YOUR OBJECTIVE: Reproduce all of the data exactly as written.

──────

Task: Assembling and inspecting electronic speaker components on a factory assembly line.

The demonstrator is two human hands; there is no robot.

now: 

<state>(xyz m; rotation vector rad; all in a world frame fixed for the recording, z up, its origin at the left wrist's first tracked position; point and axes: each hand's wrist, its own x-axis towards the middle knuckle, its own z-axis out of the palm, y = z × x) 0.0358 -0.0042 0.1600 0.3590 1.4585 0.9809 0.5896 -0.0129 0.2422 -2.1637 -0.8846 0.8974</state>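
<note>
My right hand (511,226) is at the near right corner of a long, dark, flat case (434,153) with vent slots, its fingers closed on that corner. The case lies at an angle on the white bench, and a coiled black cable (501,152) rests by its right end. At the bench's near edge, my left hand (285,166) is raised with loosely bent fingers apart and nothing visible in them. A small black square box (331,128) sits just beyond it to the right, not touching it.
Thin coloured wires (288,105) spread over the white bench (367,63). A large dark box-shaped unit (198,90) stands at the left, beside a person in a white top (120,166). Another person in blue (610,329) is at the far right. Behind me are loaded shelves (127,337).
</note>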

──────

SOLVED EXERCISE:
Task: Assembling and inspecting electronic speaker components on a factory assembly line.

The demonstrator is two human hands; there is no robot.

now: 

<state>(xyz m; rotation vector rad; all in a world frame fixed for the recording, z up, its origin at the left wrist's first tracked position; point and axes: each hand's wrist, its own x-axis towards the middle knuckle, its own z-axis out of the palm, y = z × x) 0.0358 -0.0042 0.1600 0.3590 1.4585 0.9809 0.5896 -0.0129 0.2422 -2.1637 -0.8846 0.8974</state>
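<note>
My right hand (511,226) is at the near right corner of a long, dark, flat case (434,153) with vent slots, its fingers closed on that corner. The case lies at an angle on the white bench, and a coiled black cable (501,152) rests by its right end. At the bench's near edge, my left hand (285,166) is raised with loosely bent fingers apart and nothing visible in them. A small black square box (331,128) sits just beyond it to the right, not touching it.
Thin coloured wires (288,105) spread over the white bench (367,63). A large dark box-shaped unit (198,90) stands at the left, beside a person in a white top (120,166). Another person in blue (610,329) is at the far right. Behind me are loaded shelves (127,337).
</note>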

That brings the answer to completion.